--- PROBLEM DETAILS ---
A verbatim reproduction of the lines below, from the line containing "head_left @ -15" through the line containing "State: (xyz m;", both ends included, is the whole required output.

--- THE INPUT ---

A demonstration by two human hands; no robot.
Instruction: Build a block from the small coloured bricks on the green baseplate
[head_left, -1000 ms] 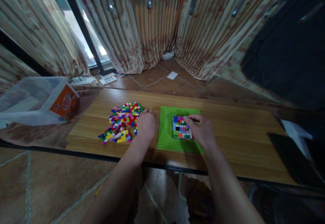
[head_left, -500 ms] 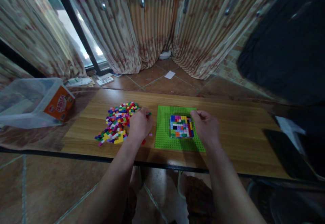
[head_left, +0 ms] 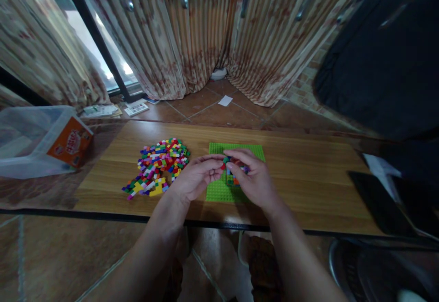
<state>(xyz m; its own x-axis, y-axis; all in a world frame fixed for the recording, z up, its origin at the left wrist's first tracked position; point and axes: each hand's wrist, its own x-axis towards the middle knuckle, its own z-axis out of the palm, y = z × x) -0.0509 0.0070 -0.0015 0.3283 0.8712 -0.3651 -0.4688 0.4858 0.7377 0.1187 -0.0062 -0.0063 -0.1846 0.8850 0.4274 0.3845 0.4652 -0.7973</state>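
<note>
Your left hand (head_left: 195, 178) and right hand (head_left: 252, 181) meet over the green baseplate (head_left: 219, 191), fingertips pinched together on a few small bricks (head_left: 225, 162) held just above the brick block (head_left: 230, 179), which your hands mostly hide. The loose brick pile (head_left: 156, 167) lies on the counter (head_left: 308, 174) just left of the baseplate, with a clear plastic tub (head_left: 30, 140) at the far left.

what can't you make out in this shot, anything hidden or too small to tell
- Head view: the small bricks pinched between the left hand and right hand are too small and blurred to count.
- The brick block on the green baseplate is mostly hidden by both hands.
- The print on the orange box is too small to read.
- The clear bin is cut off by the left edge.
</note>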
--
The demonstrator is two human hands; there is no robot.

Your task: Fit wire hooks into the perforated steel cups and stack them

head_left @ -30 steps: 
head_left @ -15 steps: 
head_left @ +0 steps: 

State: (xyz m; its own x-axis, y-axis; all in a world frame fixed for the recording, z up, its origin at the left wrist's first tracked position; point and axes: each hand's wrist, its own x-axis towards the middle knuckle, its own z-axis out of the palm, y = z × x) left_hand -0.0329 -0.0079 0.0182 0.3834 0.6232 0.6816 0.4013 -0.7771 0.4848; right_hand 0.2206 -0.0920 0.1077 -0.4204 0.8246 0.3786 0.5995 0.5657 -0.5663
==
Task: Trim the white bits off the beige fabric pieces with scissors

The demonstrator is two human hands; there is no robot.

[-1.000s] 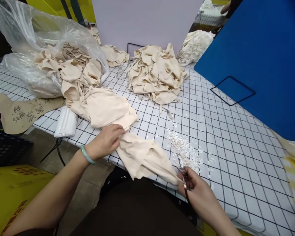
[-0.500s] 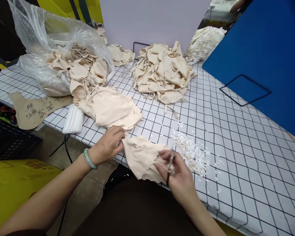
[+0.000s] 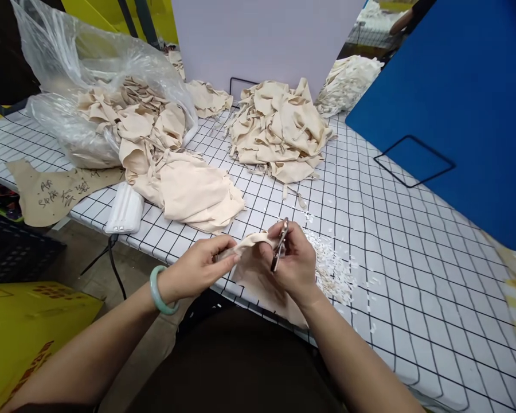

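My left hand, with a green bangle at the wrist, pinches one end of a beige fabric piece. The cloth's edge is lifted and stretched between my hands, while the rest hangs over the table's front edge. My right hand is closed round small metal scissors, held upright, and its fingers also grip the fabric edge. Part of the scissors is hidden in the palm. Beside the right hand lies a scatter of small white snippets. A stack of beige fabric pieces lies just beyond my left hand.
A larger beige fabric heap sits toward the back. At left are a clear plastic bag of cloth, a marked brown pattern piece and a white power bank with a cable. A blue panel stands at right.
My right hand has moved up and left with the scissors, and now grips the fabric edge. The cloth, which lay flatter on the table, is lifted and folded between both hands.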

--- ANSWER TO THE EXERCISE ---
head_left @ -15 steps: 
head_left @ +0 steps: 

State: (xyz m; its own x-axis, y-axis; all in a world frame fixed for the recording, z up, its origin at the left wrist's first tracked position; point and axes: each hand's wrist, its own x-axis towards the middle knuckle, its own z-axis out of the palm, y = z × x) left_hand -0.0329 -0.0079 0.0182 0.3834 0.6232 0.6816 0.4013 -0.7771 0.4848; right_hand 0.2206 -0.0920 0.1077 -0.4204 0.8246 0.3786 0.5995 0.5657 -0.5663

Output is finished, and nothing else is required.